#### [Try it]
The stretch wanted below opens at the line containing "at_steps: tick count" and closes at the line containing "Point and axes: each". Please return it exactly, with no other lines.

#### [Stored data]
++++
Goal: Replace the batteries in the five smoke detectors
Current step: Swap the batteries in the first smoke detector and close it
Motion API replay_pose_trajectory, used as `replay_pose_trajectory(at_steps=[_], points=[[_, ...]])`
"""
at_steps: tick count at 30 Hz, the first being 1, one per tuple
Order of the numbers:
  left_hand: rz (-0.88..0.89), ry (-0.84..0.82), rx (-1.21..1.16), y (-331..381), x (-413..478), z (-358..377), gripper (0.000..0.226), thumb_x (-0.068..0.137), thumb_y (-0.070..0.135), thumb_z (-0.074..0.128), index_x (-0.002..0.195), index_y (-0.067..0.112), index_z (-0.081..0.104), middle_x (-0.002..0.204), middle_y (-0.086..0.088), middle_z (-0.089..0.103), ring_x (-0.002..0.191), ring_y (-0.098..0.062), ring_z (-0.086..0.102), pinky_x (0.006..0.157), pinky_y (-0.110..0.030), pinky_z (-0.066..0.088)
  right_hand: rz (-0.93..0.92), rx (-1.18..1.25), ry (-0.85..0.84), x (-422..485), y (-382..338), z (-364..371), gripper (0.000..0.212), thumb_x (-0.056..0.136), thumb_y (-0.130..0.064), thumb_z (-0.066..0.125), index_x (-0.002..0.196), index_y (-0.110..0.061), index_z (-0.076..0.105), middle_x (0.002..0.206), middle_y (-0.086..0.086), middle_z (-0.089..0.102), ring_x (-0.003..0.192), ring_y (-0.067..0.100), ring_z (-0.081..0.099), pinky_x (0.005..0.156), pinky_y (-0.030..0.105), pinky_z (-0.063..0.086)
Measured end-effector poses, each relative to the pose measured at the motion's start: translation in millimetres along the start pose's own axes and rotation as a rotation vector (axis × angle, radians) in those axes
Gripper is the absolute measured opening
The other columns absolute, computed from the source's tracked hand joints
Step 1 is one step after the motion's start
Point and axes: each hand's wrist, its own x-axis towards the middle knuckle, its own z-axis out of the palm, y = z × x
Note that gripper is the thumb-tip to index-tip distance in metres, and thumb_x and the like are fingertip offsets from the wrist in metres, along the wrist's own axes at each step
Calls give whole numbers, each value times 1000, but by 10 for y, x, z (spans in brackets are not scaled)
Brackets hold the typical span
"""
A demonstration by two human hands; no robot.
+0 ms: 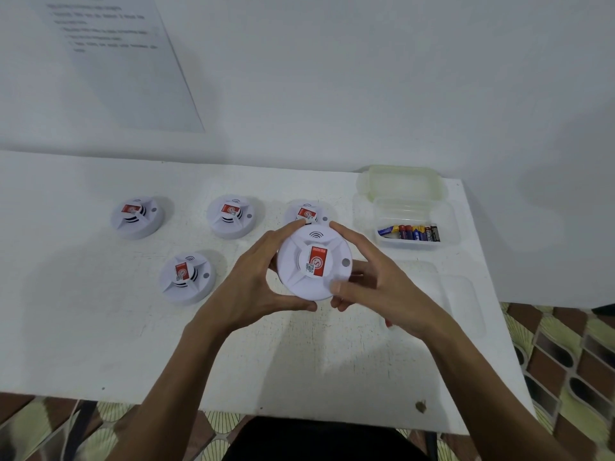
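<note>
**Both hands round one detector, held above the table**

The left hand's fingers (298,224) curl over the far rim of the held smoke detector (314,262), with the thumb under its near edge. The right hand's thumb (339,287) presses on the near-right rim, and the forefinger arches over the top edge. So the left hand (263,277) and right hand (376,287) both grasp it, face up and red label showing.

Just behind it, partly hidden, sits a third-row detector (307,211). To the left are a middle detector (231,215) and a far-left detector (137,217), and nearer the person a front detector (187,277). All are spaced apart.

To the right, near the table's far corner, a clear container (446,214) holds batteries (409,233), its lid (401,181) behind it. Nearer the right edge lies something faint, perhaps another clear tray (462,294).

The white table (100,327) shows bare surface in front of the hands and along the left.
</note>
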Motion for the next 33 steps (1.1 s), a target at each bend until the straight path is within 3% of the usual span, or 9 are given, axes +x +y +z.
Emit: replay_pose_trajectory(at_steps=[4, 9, 16, 20, 26, 33], points=[[-8, 2, -3, 9, 1, 3, 90, 62, 70, 69, 137, 47, 26, 134, 40, 35, 125, 3, 41, 96, -6, 34, -22, -114, -43, 31, 54, -7, 97, 79, -13, 80, 143, -57, 23, 123, -18, 62, 100, 22, 68, 87, 37, 58], [-21, -14, -8, 34, -19, 1, 90, 63, 65, 71, 137, 48, 23, 134, 40, 34, 123, 4, 42, 90, -6, 38, -38, -100, -29, 45, 75, -5, 94, 79, -10, 80, 139, -60, 27, 127, -20, 60, 110, 17, 64, 90, 37, 57], [-27, -60, -5, 49, -30, -17, 93, 65, 43, 79, 140, 39, 25, 136, 25, 39, 120, -4, 46, 87, -10, 44, -45, -82, -43, 10, 94, -10, 93, 80, -8, 78, 142, -54, 28, 132, -17, 57, 114, 18, 62, 91, 42, 57], [-31, -58, -12, 38, -34, -18, 93, 65, 44, 79, 140, 41, 25, 133, 35, 39, 119, -3, 47, 86, -10, 44, -54, -72, -42, 11, 110, -7, 93, 80, -5, 77, 144, -50, 27, 135, -17, 55, 115, 18, 61, 90, 41, 57], [-17, -46, -13, 35, -33, -14, 92, 65, 47, 79, 138, 52, 23, 134, 36, 38, 120, -4, 47, 86, -10, 44, -55, -90, -37, 24, 147, -2, 92, 81, -10, 78, 142, -54, 27, 137, -19, 53, 118, 14, 59, 92, 39, 56], [-17, -40, -5, 9, -42, -4, 92, 65, 45, 80, 138, 47, 25, 132, 37, 39, 117, -4, 48, 85, -10, 45, -40, -104, -34, 25, 163, 5, 91, 80, -12, 79, 144, -52, 26, 135, -25, 52, 118, 10, 59, 92, 34, 56]])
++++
#### [Task response]
at_steps: tick count at 30 Hz, the first being 1, one per tuple
Order of the numbers:
  left_hand: rz (-0.88..0.89), ry (-0.84..0.82), rx (-1.21..1.16), y (-331..381), x (-413..478), z (-358..377), gripper (0.000..0.226), thumb_x (-0.068..0.137), thumb_y (-0.070..0.135), thumb_z (-0.074..0.128), index_x (-0.002..0.195), index_y (-0.067..0.112), index_z (-0.081..0.104), middle_x (-0.002..0.204), middle_y (-0.086..0.088), middle_z (-0.089..0.103), ring_x (-0.002..0.191), ring_y (-0.098..0.062), ring_z (-0.086..0.102), pinky_x (0.006..0.157), pinky_y (-0.110..0.030), pinky_z (-0.066..0.088)
  right_hand: rz (-0.93..0.92), rx (-1.18..1.25), ry (-0.85..0.84), x (-422..485), y (-382..338), z (-364..371), gripper (0.000..0.212), thumb_x (-0.056..0.136), thumb_y (-0.130..0.064), thumb_z (-0.066..0.125), index_x (-0.002..0.196), index_y (-0.110..0.061), index_z (-0.076..0.105), middle_x (0.002..0.206), middle_y (-0.086..0.086), middle_z (-0.089..0.102), ring_x (-0.003..0.192), ring_y (-0.067..0.100), ring_z (-0.081..0.099), pinky_x (0.005..0.156), pinky_y (-0.030..0.105), pinky_z (-0.063..0.086)
Measured end-effector poses, each relative to the pose measured at the motion's start: translation in millimetres along the start pose's own axes and rotation as a rotation vector (axis × angle, radians) in those axes
Gripper is the absolute measured opening
The other columns absolute, computed from the source's tracked hand joints
Step 1 is one step after the motion's start
Point and axes: each hand's wrist, its own x-axis towards the middle knuckle, its own z-axis out of the palm, y = z × x

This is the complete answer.